__Exercise instructions__: Please count how many lines in the entries below contain "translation" and reply with the figure alone.

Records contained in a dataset
------------------------------
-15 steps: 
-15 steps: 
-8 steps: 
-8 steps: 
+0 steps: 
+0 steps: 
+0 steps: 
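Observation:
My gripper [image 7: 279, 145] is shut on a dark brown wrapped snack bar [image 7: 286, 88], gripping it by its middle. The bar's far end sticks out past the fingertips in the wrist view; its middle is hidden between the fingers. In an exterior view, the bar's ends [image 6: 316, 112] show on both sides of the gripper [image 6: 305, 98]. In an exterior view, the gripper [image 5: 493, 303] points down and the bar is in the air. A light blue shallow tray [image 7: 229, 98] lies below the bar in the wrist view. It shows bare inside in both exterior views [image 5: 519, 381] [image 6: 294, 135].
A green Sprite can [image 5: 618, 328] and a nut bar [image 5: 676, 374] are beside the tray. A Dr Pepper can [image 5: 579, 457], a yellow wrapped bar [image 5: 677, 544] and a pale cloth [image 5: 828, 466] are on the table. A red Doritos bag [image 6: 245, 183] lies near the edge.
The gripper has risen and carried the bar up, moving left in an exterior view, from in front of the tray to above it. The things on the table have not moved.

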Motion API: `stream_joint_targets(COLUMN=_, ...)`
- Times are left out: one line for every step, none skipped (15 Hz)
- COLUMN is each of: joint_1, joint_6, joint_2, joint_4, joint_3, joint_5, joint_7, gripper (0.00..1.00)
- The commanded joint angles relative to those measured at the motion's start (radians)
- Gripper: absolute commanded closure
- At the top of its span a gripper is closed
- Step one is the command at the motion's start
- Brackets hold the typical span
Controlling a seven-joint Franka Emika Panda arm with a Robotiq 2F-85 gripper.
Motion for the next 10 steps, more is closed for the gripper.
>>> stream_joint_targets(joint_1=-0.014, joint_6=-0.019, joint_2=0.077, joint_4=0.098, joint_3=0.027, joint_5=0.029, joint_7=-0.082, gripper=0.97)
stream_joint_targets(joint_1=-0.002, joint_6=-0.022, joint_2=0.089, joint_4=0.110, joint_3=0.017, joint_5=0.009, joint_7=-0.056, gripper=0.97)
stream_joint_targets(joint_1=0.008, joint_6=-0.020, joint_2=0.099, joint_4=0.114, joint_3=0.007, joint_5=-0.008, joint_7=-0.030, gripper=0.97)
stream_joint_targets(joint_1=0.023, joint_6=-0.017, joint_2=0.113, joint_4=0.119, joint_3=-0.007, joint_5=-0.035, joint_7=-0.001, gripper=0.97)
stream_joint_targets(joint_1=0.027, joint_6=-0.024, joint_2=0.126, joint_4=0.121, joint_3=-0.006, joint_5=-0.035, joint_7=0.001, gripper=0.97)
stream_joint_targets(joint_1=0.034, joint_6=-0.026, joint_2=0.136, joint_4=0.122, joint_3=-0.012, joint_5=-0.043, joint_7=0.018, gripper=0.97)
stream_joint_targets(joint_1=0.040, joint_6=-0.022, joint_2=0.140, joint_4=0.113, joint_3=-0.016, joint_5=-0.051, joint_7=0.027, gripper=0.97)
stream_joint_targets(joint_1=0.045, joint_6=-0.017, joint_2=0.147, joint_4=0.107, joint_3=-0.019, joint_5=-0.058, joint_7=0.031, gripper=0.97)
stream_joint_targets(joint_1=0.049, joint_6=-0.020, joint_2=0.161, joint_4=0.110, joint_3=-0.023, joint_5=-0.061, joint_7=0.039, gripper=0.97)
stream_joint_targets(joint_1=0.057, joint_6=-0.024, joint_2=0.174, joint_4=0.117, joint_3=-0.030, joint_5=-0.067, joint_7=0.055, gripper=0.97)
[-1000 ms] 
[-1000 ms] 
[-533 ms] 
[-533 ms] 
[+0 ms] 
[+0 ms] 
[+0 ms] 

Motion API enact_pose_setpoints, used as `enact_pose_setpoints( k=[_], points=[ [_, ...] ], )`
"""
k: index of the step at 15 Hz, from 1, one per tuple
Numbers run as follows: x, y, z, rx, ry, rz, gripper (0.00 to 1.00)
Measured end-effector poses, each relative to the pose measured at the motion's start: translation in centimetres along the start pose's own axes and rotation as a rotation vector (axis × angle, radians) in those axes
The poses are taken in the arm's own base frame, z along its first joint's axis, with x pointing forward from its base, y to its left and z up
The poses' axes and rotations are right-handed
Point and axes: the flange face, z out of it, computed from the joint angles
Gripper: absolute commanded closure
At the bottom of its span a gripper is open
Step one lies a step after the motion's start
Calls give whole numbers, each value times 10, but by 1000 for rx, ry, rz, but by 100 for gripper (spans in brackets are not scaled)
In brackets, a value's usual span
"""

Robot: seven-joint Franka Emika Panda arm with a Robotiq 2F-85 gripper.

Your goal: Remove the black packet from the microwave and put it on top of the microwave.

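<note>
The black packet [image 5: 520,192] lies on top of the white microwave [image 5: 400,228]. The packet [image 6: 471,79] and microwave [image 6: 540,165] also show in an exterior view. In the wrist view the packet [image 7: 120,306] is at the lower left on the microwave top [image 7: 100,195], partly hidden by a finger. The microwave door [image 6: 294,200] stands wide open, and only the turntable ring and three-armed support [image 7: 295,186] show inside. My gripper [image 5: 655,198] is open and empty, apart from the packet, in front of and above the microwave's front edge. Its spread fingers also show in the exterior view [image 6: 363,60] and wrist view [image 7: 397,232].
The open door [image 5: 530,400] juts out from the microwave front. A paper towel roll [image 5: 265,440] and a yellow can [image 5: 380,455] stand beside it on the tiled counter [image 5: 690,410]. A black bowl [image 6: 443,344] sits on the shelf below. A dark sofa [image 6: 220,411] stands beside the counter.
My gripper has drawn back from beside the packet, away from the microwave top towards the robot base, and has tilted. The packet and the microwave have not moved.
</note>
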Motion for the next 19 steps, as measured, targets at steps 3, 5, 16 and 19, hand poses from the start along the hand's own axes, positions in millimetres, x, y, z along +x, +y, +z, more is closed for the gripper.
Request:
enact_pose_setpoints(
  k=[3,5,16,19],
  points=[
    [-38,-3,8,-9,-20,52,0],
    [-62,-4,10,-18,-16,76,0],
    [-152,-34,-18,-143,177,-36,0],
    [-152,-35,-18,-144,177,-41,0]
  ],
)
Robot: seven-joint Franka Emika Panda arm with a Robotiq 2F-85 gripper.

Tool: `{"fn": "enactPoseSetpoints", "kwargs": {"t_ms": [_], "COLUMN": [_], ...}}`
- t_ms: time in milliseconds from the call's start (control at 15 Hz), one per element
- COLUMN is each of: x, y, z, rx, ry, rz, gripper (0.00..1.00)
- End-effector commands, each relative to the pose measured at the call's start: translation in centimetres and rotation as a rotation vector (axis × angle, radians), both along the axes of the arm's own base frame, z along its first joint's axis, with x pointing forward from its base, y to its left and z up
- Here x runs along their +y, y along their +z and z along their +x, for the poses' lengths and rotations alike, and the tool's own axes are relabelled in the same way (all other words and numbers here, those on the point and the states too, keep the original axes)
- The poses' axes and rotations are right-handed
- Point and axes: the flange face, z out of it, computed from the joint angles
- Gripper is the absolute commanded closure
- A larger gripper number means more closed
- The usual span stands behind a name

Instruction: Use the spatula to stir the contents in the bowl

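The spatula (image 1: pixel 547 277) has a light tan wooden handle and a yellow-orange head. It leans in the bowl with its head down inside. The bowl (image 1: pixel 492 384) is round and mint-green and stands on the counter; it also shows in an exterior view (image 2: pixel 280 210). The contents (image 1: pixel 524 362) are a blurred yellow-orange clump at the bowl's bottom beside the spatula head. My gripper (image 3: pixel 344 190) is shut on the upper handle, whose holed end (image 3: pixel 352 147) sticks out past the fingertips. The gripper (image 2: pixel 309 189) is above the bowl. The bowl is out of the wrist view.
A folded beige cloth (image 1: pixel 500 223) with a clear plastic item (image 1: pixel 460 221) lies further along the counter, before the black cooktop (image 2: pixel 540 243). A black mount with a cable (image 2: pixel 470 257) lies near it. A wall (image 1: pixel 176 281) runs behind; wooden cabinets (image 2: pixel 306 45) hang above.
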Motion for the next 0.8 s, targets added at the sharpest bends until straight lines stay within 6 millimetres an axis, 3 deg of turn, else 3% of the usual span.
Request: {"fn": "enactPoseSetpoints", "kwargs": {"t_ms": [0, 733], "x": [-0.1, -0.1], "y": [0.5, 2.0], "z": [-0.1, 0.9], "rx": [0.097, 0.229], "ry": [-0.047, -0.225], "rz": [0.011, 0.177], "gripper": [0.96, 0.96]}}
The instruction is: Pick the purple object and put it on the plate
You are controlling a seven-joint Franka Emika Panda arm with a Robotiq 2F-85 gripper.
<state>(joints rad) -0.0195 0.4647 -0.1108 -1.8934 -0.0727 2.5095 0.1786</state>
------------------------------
__Your response__: 2